BioShock Infinite Review: A Game for the Ages
When I was first given the job of Reviewing BioShock Infinite I thought it was just going to be another job, another game and another review. All I could see ahead of me is a 10-15 hour gameplay session and started my normal note taking process. “The game opens with a strong sense of place” was the first thing that I wrote down and then it hit me. After the first hour of play, I knew this was not another job. Games like BioShock Infinite are the reason that I get up out of bed every day and work as a video game enthusiast writer. The BioShock series, and this game, will be talked about for years to come on more than just gameplay aspects, it will become the blueprint on how to build a fictional world.
Bioshock Infinite – Hello Colombia
After a short setup to the story the main character Dewitt Booker is launched into Colombia, a picturesque, utopic world in the sky. The world is held up by a specific quantum physics particle that goes beyond any type of science of 1912 that the game is set in. The physics is based on a scientist work that pops in the story sporadically. This scientist and her brother at the beginning of the game seem like harmless pranksters. Playing further into the game they become a much, MUCH bigger part of the story to prod, poke and all around mess with the fabric of time and place.
When you step into Colombia you are greeted by a score of beautiful music and sights of religious prophecy. The new world you step into worships three founding fathers and a Prophet named Comstock. You hear Comstock’s words through speeches given throughout the world and in audio recordings found while playing the game. The audio from all of the recordings and set pieces really set Colombia in stone and make you feel something special. The use of iconic music from across multiple different decades is a brilliant way of setting place and making you understand the mood of that place that you are in.

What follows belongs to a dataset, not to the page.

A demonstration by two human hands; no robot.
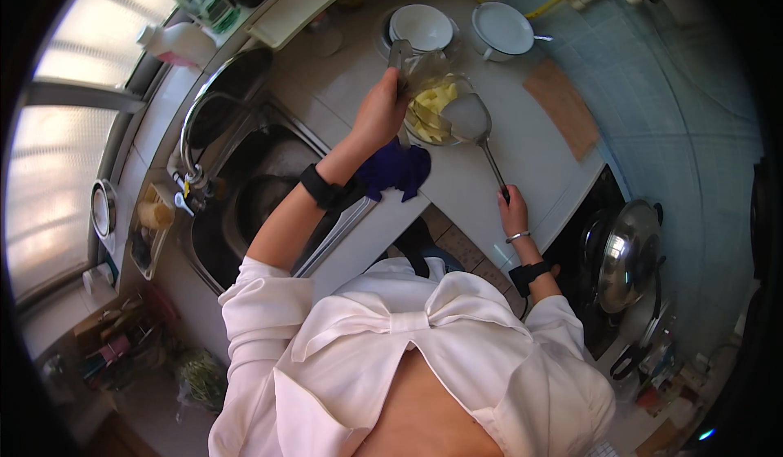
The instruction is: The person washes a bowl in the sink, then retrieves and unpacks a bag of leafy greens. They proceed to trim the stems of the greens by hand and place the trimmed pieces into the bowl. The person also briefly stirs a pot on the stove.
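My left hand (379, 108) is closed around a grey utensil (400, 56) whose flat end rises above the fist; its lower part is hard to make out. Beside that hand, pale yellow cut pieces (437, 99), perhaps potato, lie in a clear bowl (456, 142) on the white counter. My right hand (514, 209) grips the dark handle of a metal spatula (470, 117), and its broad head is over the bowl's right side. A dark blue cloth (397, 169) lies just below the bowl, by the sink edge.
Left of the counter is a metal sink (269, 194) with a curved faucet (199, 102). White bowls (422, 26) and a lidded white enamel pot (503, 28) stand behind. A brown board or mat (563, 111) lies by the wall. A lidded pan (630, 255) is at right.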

Every piece of BioShock Infinite, every note, every insignificant detail that most games wouldn’t of even had bothered with is set perfectly and that is really what it sets it apart from other games. After playing and seeing all of these different pieces, after putting together the puzzle, I had to put the controller down and just think, for about 10 minutes, about what I had just experienced. The best part about this game is that I know I will return to the world of Colombia multiple times to find everything and be perfectly happy doing it. No multiplayer gameplay, no bull sh*t online pass or DLC is necessary for me to truly enjoy the experience that was meant to be had.

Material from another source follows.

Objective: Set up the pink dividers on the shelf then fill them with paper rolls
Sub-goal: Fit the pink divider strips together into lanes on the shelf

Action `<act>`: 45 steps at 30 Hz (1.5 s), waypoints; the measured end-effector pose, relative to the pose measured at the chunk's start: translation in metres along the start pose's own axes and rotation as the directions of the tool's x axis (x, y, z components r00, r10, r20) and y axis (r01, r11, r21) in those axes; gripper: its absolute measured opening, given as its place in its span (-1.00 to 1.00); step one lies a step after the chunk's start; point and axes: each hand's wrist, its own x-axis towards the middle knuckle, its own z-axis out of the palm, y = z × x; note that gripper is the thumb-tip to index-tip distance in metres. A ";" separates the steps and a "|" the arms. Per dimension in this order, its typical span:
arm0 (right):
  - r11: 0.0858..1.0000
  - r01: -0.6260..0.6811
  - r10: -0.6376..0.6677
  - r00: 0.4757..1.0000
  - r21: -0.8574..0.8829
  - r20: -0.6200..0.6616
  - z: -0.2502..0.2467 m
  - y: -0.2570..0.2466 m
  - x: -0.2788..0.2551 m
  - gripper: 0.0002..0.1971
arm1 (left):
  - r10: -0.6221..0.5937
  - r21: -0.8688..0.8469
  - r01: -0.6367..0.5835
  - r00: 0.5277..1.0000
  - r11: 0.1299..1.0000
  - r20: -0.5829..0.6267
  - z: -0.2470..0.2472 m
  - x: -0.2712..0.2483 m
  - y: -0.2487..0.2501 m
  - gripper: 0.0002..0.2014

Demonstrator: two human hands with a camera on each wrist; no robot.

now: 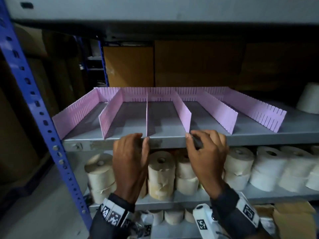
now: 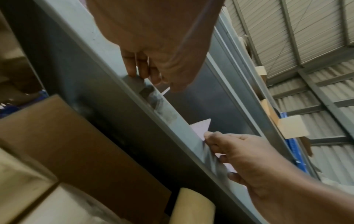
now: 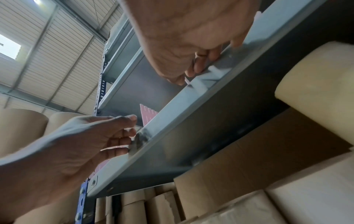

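Observation:
Several pink dividers (image 1: 110, 116) stand front to back on the grey shelf (image 1: 96, 140), slotted into a pink back strip (image 1: 160, 95). My left hand (image 1: 144, 138) is at the shelf's front edge, thumb and fingers pinching the front end of the middle divider (image 1: 147, 118). My right hand (image 1: 189, 136) pinches the front end of the divider (image 1: 183, 111) to its right. In the left wrist view a thin pink edge (image 2: 165, 91) shows at the left hand (image 2: 159, 84). Beige paper rolls (image 1: 161, 171) stand on the shelf below. The lanes between the dividers hold no rolls.
White paper rolls (image 1: 269, 168) fill the lower shelf's right side. One white roll (image 1: 309, 99) stands on the divider shelf at far right. A blue perforated upright (image 1: 34, 100) frames the left. Cardboard boxes (image 1: 189, 62) stand behind, and another shelf board (image 1: 155, 11) hangs overhead.

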 end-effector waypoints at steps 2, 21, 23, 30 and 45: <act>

It helps that the combat is also enjoyable in the game. Booker can wield many different powers or vigors. These vigors allow you to preform special abilities to take down enemies. Holding down the vigor button will allow you to use the powers in a different way like a trap. Combining powers, building traps and defend yourself feels good and encourages you to constantly switch up powers so that you can see what you like the best.
The guns are pretty good as well. If I had to pick on one thing in the game though, it’s that you can only hold two different guns at once. I understand the theory behind the gameplay design, but I don’t quite agree with the implementation. It’s supposed to make you change up your gameplay experience by picking up different guns. What it really did though was make me really efficient at using my powers and conserving the ammo for the guns that I really liked. Not until the end sequences of the game did I find myself searching for different guns to fit a certain situation.

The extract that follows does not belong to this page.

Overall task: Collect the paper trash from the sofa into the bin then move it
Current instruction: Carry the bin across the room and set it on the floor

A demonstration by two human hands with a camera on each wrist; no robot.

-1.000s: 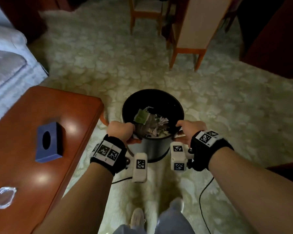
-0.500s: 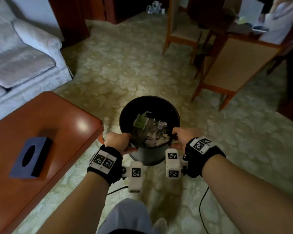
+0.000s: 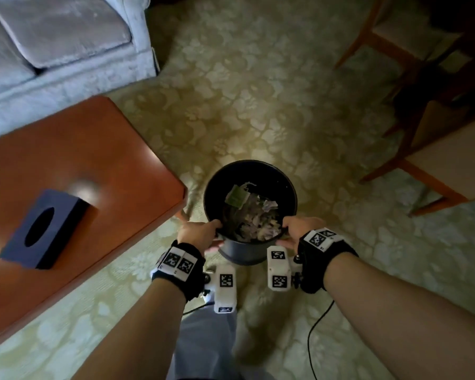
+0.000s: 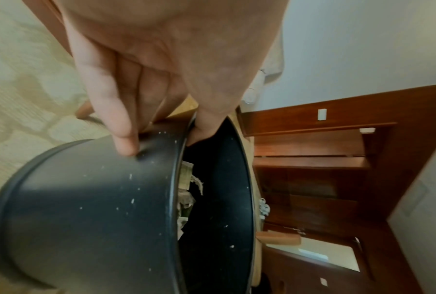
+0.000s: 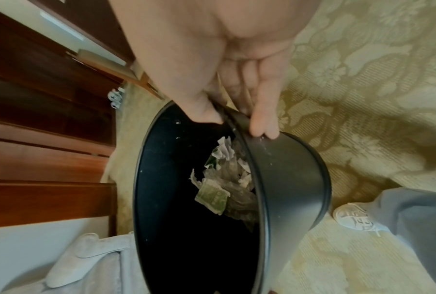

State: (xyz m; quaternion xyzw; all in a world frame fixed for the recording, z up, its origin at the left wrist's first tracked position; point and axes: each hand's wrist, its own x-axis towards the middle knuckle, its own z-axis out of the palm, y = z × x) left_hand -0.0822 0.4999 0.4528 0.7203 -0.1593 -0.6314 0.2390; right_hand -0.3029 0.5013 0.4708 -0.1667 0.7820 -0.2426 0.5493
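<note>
A round dark grey bin [image 3: 285, 185] hangs above the carpet, held at its near rim by both hands. Crumpled paper trash [image 3: 254, 216], white scraps and a green piece, lies inside it. My left hand [image 3: 198, 231] pinches the rim's near left side, thumb inside and fingers down the outer wall [image 4: 86, 208]. My right hand [image 3: 299, 229] pinches the near right side the same way, thumb over the rim [image 5: 204, 113]. The paper [image 5: 219, 189] shows in the right wrist view. The grey sofa [image 3: 52, 39] is at the upper left.
A reddish wooden coffee table [image 3: 93, 149] stands close on the left, with a dark blue tissue box [image 3: 43, 229] on it. Wooden chairs [image 3: 422, 149] stand at the right. Patterned carpet [image 3: 258, 91] lies ahead. My leg [image 3: 203, 346] and a cable [image 3: 317, 325] are below.
The view has swung left and down as I walk with the bin; the sofa and table come nearer. Both hands keep the same hold on the rim.
</note>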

One aspect of combat that I kind of expected to be not so good was how Elizabeth, the girl you are tasked to rescue from Colombia, was going to react in combat. From the very first interaction the game just tells you to kind of go about your business and that she will not need to be protected. Enemies completely avoid her and she comes in very handy for long battles. Elizabeth can open tears, or doorways, into other dimensions that will bring in helpful things like cover and automated turrets to take out baddies. When you get in a pinch she will even throw you healing items, ammo and salts to fill up your power bar.
Everything about Elizabeth, the combat and the character storyline is awesome in the literal sense. Supporting characters are usually terrible, combat partners are usually useless and that is just not the case in BioShock Infinite. The interactions between Booker Dewitt and Elizabeth are practically flawless other than a random dialog piece or two about picking a lock that might be out of context during what seems like a dire situation. You get a very indescribable feeling about Elizabeth during the cut scenes and in conversations throughout the story. Somehow you feel anger, jealousy, fear and compassion all at once that ends in just sheer emotional exhaustion.
BioShock Infinite is not a good game; it’s not even a great game. It is a legendary game experience that everyone should want to be a part of. The experiences I had in Colombia, with the characters, the sounds design, the visuals and the enemies will be stuck in my memory for eternity and will be the bar that I judge games on in the future. This game is more than a game of the year contender, it is a game of the generation contender that is a must play.